= Exercise instructions =
Reproduce exactly, and only, the lines running from the start of the entries below to the line containing "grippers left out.".

_ _ _

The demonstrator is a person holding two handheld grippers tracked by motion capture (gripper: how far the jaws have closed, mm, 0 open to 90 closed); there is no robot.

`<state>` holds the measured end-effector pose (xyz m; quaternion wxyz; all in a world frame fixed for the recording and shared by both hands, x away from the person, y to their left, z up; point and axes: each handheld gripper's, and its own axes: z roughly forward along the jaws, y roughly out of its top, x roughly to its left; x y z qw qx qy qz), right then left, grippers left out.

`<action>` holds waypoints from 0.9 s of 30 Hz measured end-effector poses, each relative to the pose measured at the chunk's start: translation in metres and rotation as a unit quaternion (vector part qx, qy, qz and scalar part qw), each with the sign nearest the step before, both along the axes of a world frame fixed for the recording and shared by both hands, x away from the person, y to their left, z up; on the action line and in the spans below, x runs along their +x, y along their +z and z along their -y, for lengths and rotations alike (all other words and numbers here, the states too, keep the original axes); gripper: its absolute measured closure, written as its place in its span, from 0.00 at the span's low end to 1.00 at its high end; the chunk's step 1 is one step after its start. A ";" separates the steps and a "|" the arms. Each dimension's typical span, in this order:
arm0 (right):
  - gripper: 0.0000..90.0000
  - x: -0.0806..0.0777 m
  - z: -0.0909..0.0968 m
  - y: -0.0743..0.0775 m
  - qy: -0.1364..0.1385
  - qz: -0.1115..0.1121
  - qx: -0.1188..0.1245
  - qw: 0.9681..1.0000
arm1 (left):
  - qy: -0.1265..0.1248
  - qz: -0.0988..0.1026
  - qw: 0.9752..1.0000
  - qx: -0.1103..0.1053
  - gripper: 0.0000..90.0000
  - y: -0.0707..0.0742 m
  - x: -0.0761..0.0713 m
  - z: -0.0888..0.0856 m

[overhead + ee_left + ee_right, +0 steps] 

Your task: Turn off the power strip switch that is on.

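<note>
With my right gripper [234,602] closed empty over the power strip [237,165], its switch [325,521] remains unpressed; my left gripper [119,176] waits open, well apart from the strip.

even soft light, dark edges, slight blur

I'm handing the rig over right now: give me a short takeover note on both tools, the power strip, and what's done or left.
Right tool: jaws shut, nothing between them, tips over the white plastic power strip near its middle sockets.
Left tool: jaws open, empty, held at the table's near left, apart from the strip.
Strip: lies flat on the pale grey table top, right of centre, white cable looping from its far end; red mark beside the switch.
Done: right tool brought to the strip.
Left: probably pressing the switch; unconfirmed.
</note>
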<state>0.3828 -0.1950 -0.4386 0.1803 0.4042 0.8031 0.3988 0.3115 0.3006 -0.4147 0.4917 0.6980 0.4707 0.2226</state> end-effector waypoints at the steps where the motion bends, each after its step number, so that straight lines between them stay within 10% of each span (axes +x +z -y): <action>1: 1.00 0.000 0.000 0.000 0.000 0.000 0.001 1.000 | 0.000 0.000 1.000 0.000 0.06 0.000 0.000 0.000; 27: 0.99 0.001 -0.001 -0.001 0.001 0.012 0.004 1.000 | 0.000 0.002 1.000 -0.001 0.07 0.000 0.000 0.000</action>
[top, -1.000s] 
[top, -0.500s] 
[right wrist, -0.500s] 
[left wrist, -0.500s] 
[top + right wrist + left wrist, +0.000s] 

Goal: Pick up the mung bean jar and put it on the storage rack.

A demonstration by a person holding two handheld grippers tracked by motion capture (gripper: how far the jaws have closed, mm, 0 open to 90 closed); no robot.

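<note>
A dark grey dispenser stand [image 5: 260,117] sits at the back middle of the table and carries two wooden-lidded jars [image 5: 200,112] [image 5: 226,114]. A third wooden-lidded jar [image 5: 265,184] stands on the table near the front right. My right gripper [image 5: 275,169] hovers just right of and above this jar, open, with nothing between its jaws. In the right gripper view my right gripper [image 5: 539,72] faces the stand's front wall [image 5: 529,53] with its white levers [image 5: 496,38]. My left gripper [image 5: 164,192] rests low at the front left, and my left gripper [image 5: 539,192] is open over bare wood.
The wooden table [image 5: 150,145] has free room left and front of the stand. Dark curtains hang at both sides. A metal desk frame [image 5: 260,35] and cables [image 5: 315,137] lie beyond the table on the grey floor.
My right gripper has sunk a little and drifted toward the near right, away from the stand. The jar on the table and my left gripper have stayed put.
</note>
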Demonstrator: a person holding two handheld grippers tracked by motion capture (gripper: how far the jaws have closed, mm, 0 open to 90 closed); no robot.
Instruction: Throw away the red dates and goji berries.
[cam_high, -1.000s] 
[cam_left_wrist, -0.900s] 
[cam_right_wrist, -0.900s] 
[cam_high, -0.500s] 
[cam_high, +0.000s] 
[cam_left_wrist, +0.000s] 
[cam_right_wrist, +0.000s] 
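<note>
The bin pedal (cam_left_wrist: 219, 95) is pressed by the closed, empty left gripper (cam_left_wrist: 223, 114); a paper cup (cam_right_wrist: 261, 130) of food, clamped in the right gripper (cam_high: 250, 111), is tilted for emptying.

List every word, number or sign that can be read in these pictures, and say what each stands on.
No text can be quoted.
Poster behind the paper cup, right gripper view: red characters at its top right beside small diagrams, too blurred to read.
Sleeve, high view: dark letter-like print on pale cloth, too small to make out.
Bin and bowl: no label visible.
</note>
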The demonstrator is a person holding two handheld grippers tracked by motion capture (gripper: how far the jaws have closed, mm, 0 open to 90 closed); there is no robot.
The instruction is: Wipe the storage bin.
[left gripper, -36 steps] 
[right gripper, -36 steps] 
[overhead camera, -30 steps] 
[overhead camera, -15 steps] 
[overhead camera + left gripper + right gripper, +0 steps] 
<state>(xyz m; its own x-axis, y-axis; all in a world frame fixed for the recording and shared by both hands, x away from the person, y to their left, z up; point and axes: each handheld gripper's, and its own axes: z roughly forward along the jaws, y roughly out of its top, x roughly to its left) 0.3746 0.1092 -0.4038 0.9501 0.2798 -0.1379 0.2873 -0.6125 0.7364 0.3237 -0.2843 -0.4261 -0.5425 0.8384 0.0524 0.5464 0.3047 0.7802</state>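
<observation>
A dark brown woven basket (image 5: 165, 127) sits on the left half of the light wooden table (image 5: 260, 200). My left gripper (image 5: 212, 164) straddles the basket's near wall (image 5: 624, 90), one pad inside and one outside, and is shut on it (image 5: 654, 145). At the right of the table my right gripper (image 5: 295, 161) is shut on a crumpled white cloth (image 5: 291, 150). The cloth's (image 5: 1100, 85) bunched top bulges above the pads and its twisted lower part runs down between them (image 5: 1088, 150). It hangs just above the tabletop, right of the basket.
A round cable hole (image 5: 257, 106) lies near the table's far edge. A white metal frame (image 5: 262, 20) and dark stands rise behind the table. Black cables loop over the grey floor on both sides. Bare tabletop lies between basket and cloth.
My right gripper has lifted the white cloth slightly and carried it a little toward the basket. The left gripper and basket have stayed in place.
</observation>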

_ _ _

= Exercise result =
The demonstrator is a person holding two handheld grippers tracked by motion capture (gripper: how far the jaws have closed, mm, 0 open to 90 closed); there is no robot.

`<state>` holds the measured end-effector pose (xyz m; quaternion wxyz; all in a world frame fixed for the recording and shared by both hands, x away from the person, y to their left, z up; point and axes: each handheld gripper's, and its own axes: z roughly forward along the jaws, y roughly out of its top, x roughly to its left; x y z qw qx qy qz), right then left, grippers left out.

Nothing else belongs in this answer.